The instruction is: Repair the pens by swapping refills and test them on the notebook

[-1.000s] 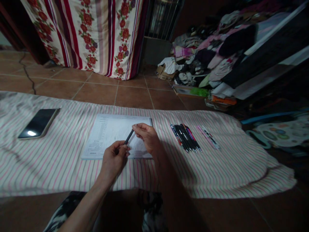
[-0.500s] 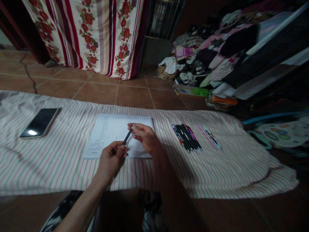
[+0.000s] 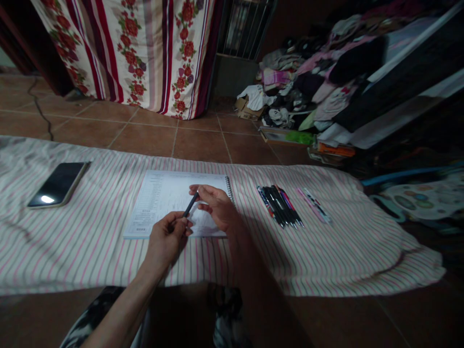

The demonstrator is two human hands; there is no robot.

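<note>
A dark, slim pen [image 3: 190, 205] slants between my two hands, above a spiral notebook [image 3: 152, 193] with a printed page. My left hand [image 3: 167, 234] is closed round its lower end. At the upper end, the thumb and fingers of my right hand [image 3: 215, 203] pinch the tip. To the right of the notebook a row of several pens [image 3: 279, 205], mostly black, lies on the striped cloth [image 3: 108, 261]. Beside that row lie a few slimmer pens [image 3: 314, 205], one pink and one black-and-white.
A phone [image 3: 58, 183] lies face up on the cloth at the left. Beyond the cloth's far edge are a tiled floor [image 3: 148, 137] and a floral curtain [image 3: 155, 58]. Clothes [image 3: 297, 82] are heaped at the back right, and a patterned plastic item [image 3: 424, 198] stands at the right.
The right fingertips now cover more of the pen's upper end, whose light tip showed before. Both hands stay in nearly the same place; the whole view has shifted very slightly.
</note>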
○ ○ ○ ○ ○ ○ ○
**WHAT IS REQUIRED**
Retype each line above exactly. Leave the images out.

**SOLUTION**
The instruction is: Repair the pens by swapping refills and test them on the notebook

[-1.000s] 
[-0.500s] 
[+0.000s] 

The demonstrator is two human hands; there is no robot.

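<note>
A dark, slim pen [image 3: 190, 205] slants between my two hands, above a spiral notebook [image 3: 152, 193] with a printed page. My left hand [image 3: 167, 234] is closed round its lower end. At the upper end, the thumb and fingers of my right hand [image 3: 215, 203] pinch the tip. To the right of the notebook a row of several pens [image 3: 279, 205], mostly black, lies on the striped cloth [image 3: 108, 261]. Beside that row lie a few slimmer pens [image 3: 314, 205], one pink and one black-and-white.
A phone [image 3: 58, 183] lies face up on the cloth at the left. Beyond the cloth's far edge are a tiled floor [image 3: 148, 137] and a floral curtain [image 3: 155, 58]. Clothes [image 3: 297, 82] are heaped at the back right, and a patterned plastic item [image 3: 424, 198] stands at the right.
The right fingertips now cover more of the pen's upper end, whose light tip showed before. Both hands stay in nearly the same place; the whole view has shifted very slightly.
</note>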

This exercise calls for no further output.